Despite stock market volatility and growing economic uncertainty, demand for Lamborghini is “higher than ever,” said Lamborghini CEO Stephan Winkelmann.
“It’s amazing,” Winkelmann said. “It’s hard to predict what’s going to happen and for the rest of 2022. But talking to customers, talking to all of our leaders, we don’t see any slowdown in terms of orders.”
The result is a waiting list that is now over 12 months old. Before the pandemic, the typical waiting list for Lamborghinis was six to nine months. When asked when or if the company’s waiting list will ever return to “normal”, Winkelmann said demand for premium cars may have fundamentally reset to a higher level. given the amount of wealth created over the past two years.

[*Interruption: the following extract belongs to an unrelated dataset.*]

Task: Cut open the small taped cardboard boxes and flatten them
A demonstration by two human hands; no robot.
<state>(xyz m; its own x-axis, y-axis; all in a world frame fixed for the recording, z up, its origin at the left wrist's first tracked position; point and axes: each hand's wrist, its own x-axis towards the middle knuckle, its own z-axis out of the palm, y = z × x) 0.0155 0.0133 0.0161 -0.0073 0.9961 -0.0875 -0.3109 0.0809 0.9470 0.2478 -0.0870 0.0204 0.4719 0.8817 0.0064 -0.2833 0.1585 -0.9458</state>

“What we are seeing is that across the world there are more and more people who are able to buy a car like ours,” he said. “After the pandemic, people wanted to reward themselves. And we have the markets that have been flooded with money. I think we’re at a very high plateau. I don’t know if that’s the new normal.”
Additionally, Lamborghinis have become favorites of wealthy young people, who have made their fortunes through crypto, stocks, tech companies, and inheritances. Winkelmann said 70% of Lambo customers will be under 40 by 2025.
“We’ve definitely seen a shift towards a much younger clientele,” he said.
Stephan Winkelmann, CEO of Lamborghini
Courtesy of Lamborghini
Lamborghini posted record profits and production last year, largely thanks to its SUV, the Urus. Sales rose 19% to $2.1 billion, and it delivered 8,405 cars, up 13% from 2020, including sales of 5,021 Urus models, 2,586 Huracans and 798 Aventadors .
Winkelmann said production this year has not been hampered by supply chain issues, as the company gets a high priority for chips and other parts from parent company Volkswagen. He said this year’s production is on track to be even higher than last year’s.
“We’ve improved our production, so we think we’ve improved production,” he said. “We’ll see. But it’s an opportunity for sure.”
Because of long wait times, some dealerships are charging customers five- and six-figure markups to get cars available sooner, either through cancellations from other customers or through demo models. A buyer told CNBC he paid $100,000 to get a Urus in a month, rather than wait.
Winkelmann said the company is doing its best to control pricing practices and prevent “ghost orders” from dealers. But with prices for many used Lambos now at 140% of the new list price, the temptation to profit for dealers with available cars remains strong.